Наступил вечер 15 февраля 1920 года. После торжественного спектакля "Дон Карлос" мы тут же, на сцене, с помощью рабочих и молодых актеров, организовали зрительный зал, а задником кабаретной сцены стала оборотная сторона занавеса сцены. Для зрителей устроили сиденья на толстых досках, положенных на ящики, стульев было мало, и, чтобы не обижать никого, всех поместили в одинаковые условия. Перед началом кабаре Лаврентьев спросил, когда можно будет выступить Щуко, Романову, Шапорину и ему с секретным номером-сюрпризом. Я обещал предупредить их.
Начали мы программу докладом Шмидтгофа о Больдрамте, по окончании которого Шмидтгоф, Тимошенко и я, скандируя, пропели на мотив "Ах вы сени мои сени" общую песенку, начинавшуюся так:
Больдрамте театр хороший,
он - действительно большой,
только больше всех доволен
он, признаться, сам собой!
Прорепетировав со зрителями песенку (листки с текстом разбросали зрителям), продолжали программу. Исполнение "На дне" вызвало такой хохот в зрительном зале, заполненном нашими работниками и друзьями театра - писателями, художниками и актерами соседнего Мариинского театра, - что под хохочущими перворядниками развалилась самодельная скамья и все они во главе с Андреевой, Горьким и Бенуа оказались на полу. Этот непредусмотренный нами трюк окончательно заразил всех неудержимым весельем.
Очень большой успех имел Арнольд. Когда он, выйдя в образе Монахова - короля Филиппа, проговорил: "Со всем двором Испании и с грандами явился - случилось превращение, король развеселился!" и выпрыгивал в стремительном канкане, превращаясь из величественного короля в бесшабашного опереточного простака, даже я, работавший с ним эту сцену, не смог удержаться от смеха.
Десятиминутная опера-трагедия шла под аккомпанемент шарманки, игравшей "разлуку". Отелло (моя имитация Юрьева) пел речитативом:
Молилась ли ты на ночь, Дездемона?
Ведь я убью тебя сейчас!
Сказал ведь мне мой верный Яго,
что я рогат, рогат - уже не раз.
Дездемона - Лежен, загримированная кудрявой блондинкой-бебе, в ответ на это очень музыкально, "колоратурно" мурлыкала нечто младенчески невнятное.

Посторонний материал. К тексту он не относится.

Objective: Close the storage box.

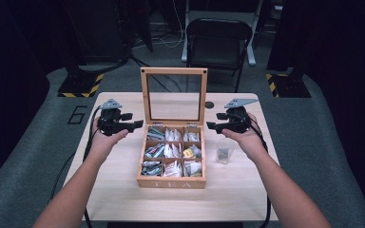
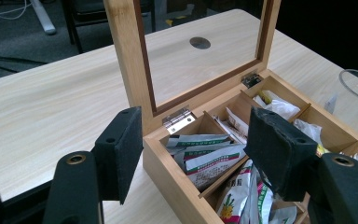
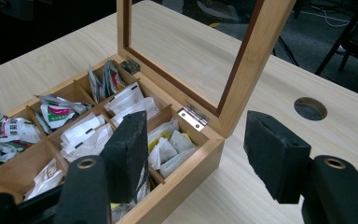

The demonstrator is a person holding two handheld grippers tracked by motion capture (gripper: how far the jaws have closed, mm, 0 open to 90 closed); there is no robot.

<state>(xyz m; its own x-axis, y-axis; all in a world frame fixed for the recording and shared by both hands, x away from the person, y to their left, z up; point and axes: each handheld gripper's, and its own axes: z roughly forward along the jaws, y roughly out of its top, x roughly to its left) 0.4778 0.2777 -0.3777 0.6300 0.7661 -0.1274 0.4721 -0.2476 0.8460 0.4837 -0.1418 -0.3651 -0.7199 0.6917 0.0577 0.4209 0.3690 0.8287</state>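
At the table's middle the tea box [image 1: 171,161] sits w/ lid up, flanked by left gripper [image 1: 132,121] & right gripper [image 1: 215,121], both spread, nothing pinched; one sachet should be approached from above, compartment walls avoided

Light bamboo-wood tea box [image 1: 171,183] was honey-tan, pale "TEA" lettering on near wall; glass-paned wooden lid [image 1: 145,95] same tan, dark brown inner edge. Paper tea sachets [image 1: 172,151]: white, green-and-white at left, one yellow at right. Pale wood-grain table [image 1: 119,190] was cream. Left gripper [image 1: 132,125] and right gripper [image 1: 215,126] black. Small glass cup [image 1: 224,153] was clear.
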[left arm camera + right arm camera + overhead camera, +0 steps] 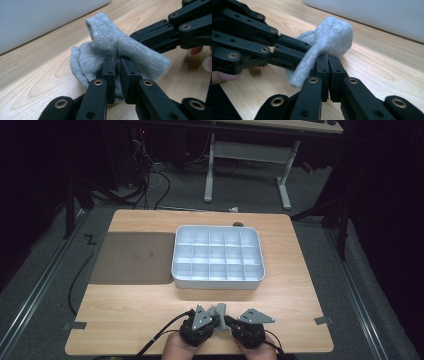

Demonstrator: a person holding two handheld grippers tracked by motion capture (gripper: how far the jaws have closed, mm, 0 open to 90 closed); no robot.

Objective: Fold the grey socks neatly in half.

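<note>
Sock (110,47) pinched by left hand-held gripper (117,65) and right hand-held gripper (328,62), above table (140,305)

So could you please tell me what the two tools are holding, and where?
Both grip one grey sock: left tool its bunched middle, right tool a fold.

A table (150,305) holds a compartment tray (218,279) at its middle, toward the far side. Touching the tray's left side lies a flat mat (132,257). At the near edge, centred before the tray, two hands hold grippers side by side: the left gripper (216,316) on the left, the right gripper (231,321) on the right. Between them, on the table, sits a bunched sock (218,309), each gripper's jaws closed on it from its own side. Beyond the table's far edge stands a desk frame (247,165) on the floor.
</note>
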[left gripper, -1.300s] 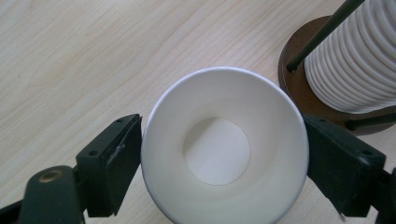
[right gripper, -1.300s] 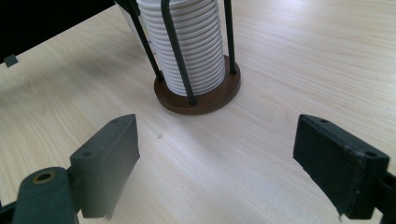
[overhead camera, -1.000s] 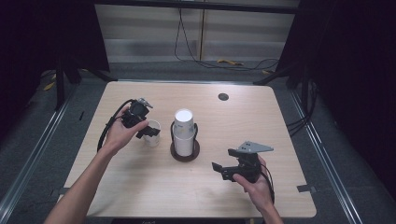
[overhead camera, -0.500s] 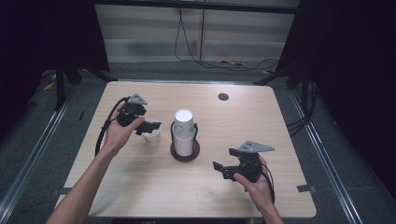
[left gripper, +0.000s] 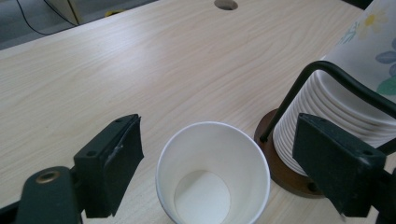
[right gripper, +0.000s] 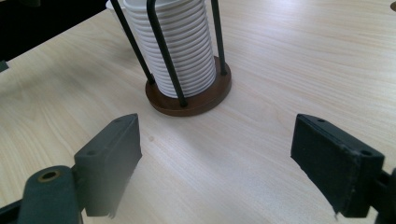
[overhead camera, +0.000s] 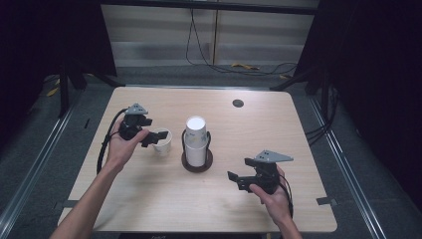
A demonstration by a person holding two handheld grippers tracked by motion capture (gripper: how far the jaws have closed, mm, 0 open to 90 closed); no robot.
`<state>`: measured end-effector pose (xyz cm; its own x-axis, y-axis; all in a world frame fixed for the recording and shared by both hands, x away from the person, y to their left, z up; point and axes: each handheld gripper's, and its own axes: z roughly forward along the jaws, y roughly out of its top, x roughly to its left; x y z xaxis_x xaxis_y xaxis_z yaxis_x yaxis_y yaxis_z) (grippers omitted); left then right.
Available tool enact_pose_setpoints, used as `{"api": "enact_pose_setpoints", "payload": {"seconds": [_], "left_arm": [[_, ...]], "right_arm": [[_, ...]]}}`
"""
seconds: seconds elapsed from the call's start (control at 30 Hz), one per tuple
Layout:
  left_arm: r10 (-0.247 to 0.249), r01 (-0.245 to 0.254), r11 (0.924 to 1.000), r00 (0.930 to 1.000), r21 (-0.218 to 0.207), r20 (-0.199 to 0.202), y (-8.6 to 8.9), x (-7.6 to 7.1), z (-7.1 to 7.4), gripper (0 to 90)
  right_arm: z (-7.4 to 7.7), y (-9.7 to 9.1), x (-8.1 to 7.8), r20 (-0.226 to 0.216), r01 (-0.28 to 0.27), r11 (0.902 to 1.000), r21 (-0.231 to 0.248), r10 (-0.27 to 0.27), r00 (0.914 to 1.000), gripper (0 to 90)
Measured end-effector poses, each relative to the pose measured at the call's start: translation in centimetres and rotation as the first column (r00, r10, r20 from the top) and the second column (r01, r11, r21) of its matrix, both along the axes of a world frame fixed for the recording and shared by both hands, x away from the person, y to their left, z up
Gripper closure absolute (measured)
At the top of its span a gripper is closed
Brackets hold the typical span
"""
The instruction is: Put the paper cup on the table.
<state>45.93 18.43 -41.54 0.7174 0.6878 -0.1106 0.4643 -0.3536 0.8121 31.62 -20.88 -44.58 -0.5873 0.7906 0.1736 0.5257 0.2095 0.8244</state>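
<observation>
Now the left tongs (left gripper: 210, 154) stand spread around the single paper cup (left gripper: 214, 175), which sits upright on the worktop (overhead camera: 149, 209) just beside the cup stack (overhead camera: 195, 142) in its wire holder (right gripper: 189, 95); the pads do not press it. Next they should probably either close on the cup or withdraw. The right tongs (overhead camera: 244, 175) are also wide and empty, their jaws having just closed a little, facing the holder. The holder stands close to the left tongs and could be bumped.

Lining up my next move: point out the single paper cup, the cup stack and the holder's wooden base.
single paper cup (left gripper: 212, 172), left gripper view, inner wall.
cup stack (right gripper: 175, 42), right gripper view, ribbed rims.
wooden base (right gripper: 205, 100), right gripper view, front edge.
</observation>
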Motion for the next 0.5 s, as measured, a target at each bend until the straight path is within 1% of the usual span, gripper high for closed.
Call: {"api": "enact_pose_setpoints", "payload": {"seconds": [0.07,0.1,0.17,0.2,0.27,0.33,0.5], "left_arm": [[0.006,-0.006,0.9998,0.9998,-0.020,0.018,0.1,-0.2,0.1,16.0],[0.001,0.000,0.9995,0.9996,-0.032,0.026,0.1,-0.4,0.2,16.0],[-0.004,0.009,0.9965,0.9985,-0.083,0.055,0.3,-0.8,0.4,16.0],[-0.004,0.009,0.9957,0.9980,-0.092,0.064,0.5,-1.0,0.4,16.1],[-0.003,0.009,0.9967,0.9968,-0.081,0.080,0.6,-1.4,0.5,16.1],[-0.010,0.016,0.9961,0.9971,-0.086,0.075,0.8,-1.8,0.4,16.1],[-0.012,0.020,0.9961,0.9955,-0.086,0.094,1.1,-2.9,0.3,16.1]], "right_arm": [[0.0,0.0,0.0,0.004,0.003,1.0000,-0.004,-0.003,1.0000,16.2],[0.0,0.0,0.0,0.005,0.011,0.9999,-0.002,-0.011,0.9999,16.4],[0.0,0.0,-0.1,0.013,0.017,0.9998,-0.008,-0.016,0.9998,16.5],[0.0,0.0,-0.1,0.016,0.018,0.9998,-0.009,-0.018,0.9997,16.6],[0.0,0.0,-0.1,0.021,0.021,0.9997,-0.012,-0.020,0.9996,16.6],[0.0,-0.1,-0.2,0.021,0.026,0.9996,-0.011,-0.026,0.9994,16.6],[0.0,-0.2,-0.2,0.023,0.032,0.9994,-0.009,-0.032,0.9992,16.5]]}}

Были еще и факир-индус, почему-то говорящий с украинским акцентом, и балет "Умирающий лебедь" шиворот-навыворот. Но самым эффектным номером оказалась американская чечетка трех негров - А. Лаврентьева, Б. Романова и В. Щуко. Аккомпанировал им огромный негр - Юрий Шапорин. Это был действительно сюрприз.
Хотя публики на "кабаре" было ограниченное количество, но резонанс в городе получился большим. Не было ли тут самым важным то, что мы, озорники, бросили вызов всем, кто, впадая сам в уныние, заражал пессимизмом других в те трудные дни.